WHAT THE EXERCISE ASKS: Gather each line of the records where "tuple" appears.
++++++
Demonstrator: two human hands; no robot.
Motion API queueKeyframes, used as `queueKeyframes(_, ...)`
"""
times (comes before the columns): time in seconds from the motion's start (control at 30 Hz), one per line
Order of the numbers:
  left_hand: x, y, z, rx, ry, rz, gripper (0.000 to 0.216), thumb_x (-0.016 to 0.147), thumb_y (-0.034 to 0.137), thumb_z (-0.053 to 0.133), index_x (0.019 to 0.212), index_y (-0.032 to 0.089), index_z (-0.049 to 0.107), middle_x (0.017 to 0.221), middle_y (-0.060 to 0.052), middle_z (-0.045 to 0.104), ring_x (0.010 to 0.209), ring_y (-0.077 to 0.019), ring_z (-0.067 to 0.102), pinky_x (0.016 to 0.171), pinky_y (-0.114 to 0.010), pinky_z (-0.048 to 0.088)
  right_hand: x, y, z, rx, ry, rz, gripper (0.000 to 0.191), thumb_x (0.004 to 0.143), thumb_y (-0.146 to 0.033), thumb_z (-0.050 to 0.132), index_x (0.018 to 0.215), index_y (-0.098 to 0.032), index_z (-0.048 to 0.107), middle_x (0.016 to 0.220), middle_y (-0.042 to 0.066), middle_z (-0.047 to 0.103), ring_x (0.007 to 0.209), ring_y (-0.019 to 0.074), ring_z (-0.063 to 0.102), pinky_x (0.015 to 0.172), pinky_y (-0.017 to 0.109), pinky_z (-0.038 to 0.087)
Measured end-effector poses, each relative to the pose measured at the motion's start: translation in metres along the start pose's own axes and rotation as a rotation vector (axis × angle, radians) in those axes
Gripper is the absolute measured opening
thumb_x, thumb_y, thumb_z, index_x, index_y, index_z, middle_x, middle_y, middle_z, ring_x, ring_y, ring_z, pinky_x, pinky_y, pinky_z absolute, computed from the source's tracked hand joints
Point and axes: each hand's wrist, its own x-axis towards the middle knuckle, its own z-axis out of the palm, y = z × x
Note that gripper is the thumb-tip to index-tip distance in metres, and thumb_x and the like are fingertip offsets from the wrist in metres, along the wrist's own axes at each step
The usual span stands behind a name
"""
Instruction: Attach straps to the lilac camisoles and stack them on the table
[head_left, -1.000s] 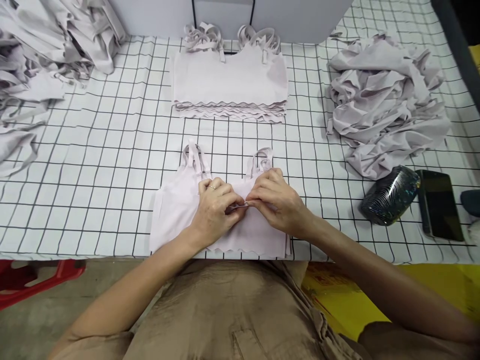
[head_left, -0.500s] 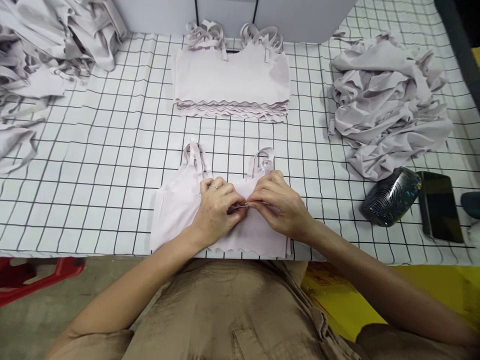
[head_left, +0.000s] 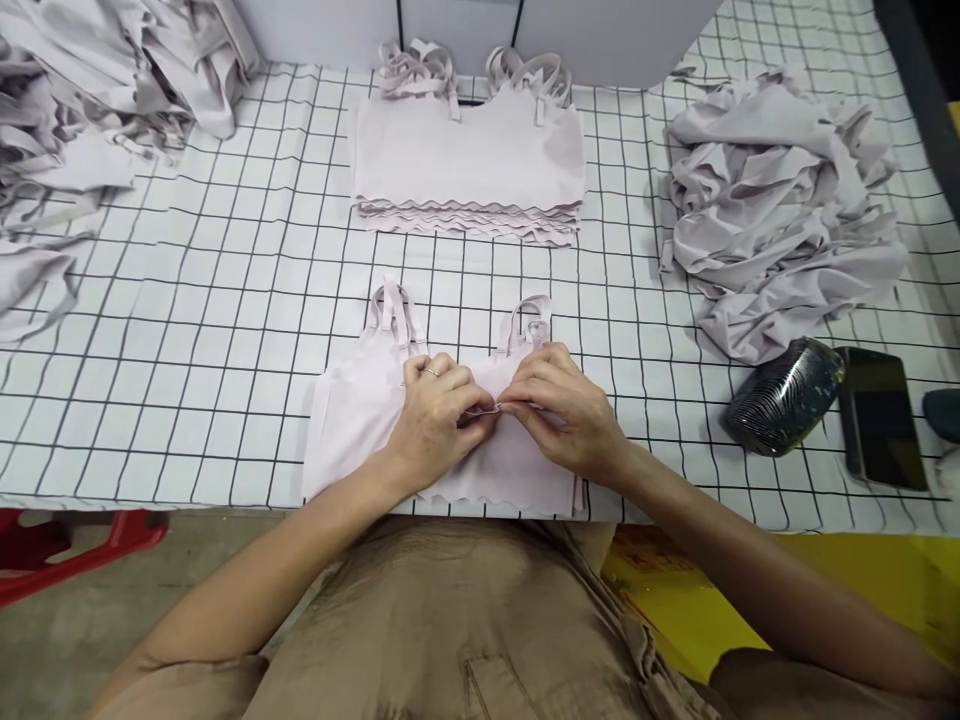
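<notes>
A pale lilac strappy top (head_left: 352, 430) lies flat at the table's near edge, its scalloped hem toward me. Both my hands rest on its middle. My left hand (head_left: 435, 415) has its fingers curled, a ring on one finger, and pinches at the neckline. My right hand (head_left: 559, 410) is pinched against it, fingertips touching, with a thin pale thing between them that I cannot make out. The two strap pairs (head_left: 390, 305) lie above the hands.
A neat stack of the same tops (head_left: 469, 160) lies further back. Loose piles of the fabric sit at the right (head_left: 780, 200) and far left (head_left: 75, 110). A dark shiny pouch (head_left: 784, 395) and a phone (head_left: 881, 415) lie right. The table has a checked cloth (head_left: 225, 350).
</notes>
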Motion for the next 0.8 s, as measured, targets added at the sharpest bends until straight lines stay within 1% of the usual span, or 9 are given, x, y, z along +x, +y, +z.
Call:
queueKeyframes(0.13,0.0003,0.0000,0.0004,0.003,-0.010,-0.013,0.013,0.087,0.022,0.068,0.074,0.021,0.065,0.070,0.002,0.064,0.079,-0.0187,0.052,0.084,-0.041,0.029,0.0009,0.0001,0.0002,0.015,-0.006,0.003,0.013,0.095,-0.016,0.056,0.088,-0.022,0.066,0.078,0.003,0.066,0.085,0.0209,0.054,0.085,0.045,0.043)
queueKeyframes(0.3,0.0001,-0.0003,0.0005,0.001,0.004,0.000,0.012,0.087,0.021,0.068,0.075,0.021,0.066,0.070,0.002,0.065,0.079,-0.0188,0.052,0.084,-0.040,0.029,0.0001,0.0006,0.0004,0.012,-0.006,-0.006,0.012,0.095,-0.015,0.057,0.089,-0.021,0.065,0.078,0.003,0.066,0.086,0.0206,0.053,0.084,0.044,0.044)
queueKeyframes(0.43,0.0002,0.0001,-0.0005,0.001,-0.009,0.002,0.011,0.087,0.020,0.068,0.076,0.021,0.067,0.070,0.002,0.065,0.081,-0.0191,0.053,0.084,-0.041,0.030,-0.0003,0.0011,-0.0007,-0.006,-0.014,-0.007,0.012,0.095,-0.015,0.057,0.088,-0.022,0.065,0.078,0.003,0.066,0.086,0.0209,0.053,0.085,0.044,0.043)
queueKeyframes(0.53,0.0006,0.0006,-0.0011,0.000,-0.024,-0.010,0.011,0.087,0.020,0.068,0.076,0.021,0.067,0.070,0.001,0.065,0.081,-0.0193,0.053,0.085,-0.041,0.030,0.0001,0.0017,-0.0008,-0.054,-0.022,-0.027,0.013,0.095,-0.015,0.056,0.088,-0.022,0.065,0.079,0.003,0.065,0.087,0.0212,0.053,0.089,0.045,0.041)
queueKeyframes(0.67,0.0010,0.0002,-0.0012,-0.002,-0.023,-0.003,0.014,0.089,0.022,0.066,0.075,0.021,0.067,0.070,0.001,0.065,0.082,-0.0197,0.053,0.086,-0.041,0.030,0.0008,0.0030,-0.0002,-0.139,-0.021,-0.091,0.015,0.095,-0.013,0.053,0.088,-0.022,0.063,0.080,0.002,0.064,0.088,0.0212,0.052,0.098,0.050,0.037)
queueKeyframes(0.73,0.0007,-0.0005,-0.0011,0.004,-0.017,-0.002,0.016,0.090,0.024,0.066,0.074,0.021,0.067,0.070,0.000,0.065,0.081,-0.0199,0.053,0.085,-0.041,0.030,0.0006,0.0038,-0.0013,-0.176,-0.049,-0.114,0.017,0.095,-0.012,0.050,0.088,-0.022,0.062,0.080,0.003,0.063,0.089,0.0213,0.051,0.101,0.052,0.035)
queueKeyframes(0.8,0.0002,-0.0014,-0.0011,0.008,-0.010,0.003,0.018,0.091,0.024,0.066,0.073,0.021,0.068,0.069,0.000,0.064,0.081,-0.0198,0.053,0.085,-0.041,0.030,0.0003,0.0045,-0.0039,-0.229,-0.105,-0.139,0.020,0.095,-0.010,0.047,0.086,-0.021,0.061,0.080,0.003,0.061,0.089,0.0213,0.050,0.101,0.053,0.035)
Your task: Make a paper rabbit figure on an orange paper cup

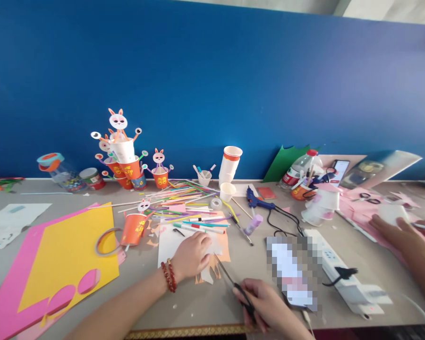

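My right hand [264, 302] grips a pair of black-handled scissors [230, 278], its long blades pointing up and left. The blade tips lie by a small piece of white paper [216, 244]. My left hand [191, 252], with red bead bracelets at the wrist, has its fingers curled and pinches that paper. Beneath are a white sheet [165, 250] and an orange cut sheet [225, 252] with a ragged lower edge. A white scrap [207, 275] lies below the left fingers. Several markers [201, 227] rest just beyond the hand.
Yellow card [74, 245] with round holes lies left, beside a tape roll [108, 242] and orange cup [133, 229]. Rabbit-faced cups [129, 167] stand behind. Rightward are a glue gun [258, 200], phone [292, 274], power strip [340, 274] and another person's hand [398, 236].
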Tool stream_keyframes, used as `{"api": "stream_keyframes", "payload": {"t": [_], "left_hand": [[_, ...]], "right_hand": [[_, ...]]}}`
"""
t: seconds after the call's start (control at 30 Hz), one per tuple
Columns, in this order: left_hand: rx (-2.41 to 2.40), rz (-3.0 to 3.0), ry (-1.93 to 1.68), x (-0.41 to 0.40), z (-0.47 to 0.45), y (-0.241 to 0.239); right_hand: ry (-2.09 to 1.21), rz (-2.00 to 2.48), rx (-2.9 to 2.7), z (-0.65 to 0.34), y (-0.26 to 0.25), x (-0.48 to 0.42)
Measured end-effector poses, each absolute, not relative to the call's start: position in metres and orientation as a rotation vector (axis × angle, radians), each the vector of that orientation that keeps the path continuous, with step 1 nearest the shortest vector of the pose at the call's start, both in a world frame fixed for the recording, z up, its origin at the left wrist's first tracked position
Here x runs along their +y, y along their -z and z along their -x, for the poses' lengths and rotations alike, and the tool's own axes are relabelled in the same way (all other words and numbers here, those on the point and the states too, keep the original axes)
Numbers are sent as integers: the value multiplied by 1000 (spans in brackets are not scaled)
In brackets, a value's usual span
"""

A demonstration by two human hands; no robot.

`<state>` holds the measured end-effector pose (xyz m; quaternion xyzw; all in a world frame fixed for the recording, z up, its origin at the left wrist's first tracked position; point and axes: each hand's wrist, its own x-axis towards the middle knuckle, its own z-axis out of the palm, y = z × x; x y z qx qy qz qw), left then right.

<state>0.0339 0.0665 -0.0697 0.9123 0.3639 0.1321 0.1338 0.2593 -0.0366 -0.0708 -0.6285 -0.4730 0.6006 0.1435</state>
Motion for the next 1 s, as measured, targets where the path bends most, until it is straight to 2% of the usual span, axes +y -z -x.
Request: {"api": "stream_keyframes", "payload": {"t": [0.17, 1.0], "left_hand": [[1028, -2547, -530, 66, -28, 74], [1183, -2532, -553, 62, -40, 76]], "right_hand": [[-1740, 1785, -1325, -254, 74, -33], [-1702, 1752, -1273, -239, 77, -25]]}}
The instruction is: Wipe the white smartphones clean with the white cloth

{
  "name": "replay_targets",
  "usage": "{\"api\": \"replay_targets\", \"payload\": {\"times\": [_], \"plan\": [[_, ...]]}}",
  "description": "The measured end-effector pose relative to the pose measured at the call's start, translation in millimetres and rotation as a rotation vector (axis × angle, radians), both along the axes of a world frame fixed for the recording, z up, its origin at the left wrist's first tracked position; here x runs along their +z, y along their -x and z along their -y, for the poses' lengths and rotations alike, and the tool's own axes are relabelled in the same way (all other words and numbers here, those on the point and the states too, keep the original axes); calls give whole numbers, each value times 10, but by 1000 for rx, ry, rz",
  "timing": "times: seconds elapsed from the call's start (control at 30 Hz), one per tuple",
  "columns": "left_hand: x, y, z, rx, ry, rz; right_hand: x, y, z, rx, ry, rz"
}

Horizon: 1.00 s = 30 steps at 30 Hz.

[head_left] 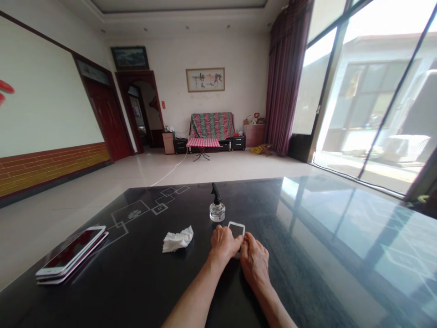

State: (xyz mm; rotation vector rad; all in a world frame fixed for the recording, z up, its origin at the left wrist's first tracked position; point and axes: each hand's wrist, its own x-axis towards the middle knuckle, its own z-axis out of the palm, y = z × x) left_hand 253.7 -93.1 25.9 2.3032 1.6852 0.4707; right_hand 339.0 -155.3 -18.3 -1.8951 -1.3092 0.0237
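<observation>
Both of my hands are closed around a white-framed smartphone (236,227) just above or on the dark table. My left hand (223,243) grips its left edge, the thumb reaching across the screen. On the opposite edge, my right hand (254,259) has its fingers curled against the side. Only the top of the phone and a sliver between the hands show. Just beyond it stands a small clear spray bottle (217,212) with a black trigger head. A crumpled white tissue (178,239) lies left of my left hand.
A stack of several phones (73,255) lies at the table's left side. The glossy black table (136,282) reflects the window on the right. Across the room stand a small table with a checked cloth (203,142) and a low black cabinet (238,143).
</observation>
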Motion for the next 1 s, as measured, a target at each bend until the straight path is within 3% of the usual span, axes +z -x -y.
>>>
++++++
YOUR SOLUTION:
t: seconds after the call's start (control at 30 Hz), one per tuple
  "timing": "times: seconds elapsed from the call's start (control at 30 Hz), one per tuple",

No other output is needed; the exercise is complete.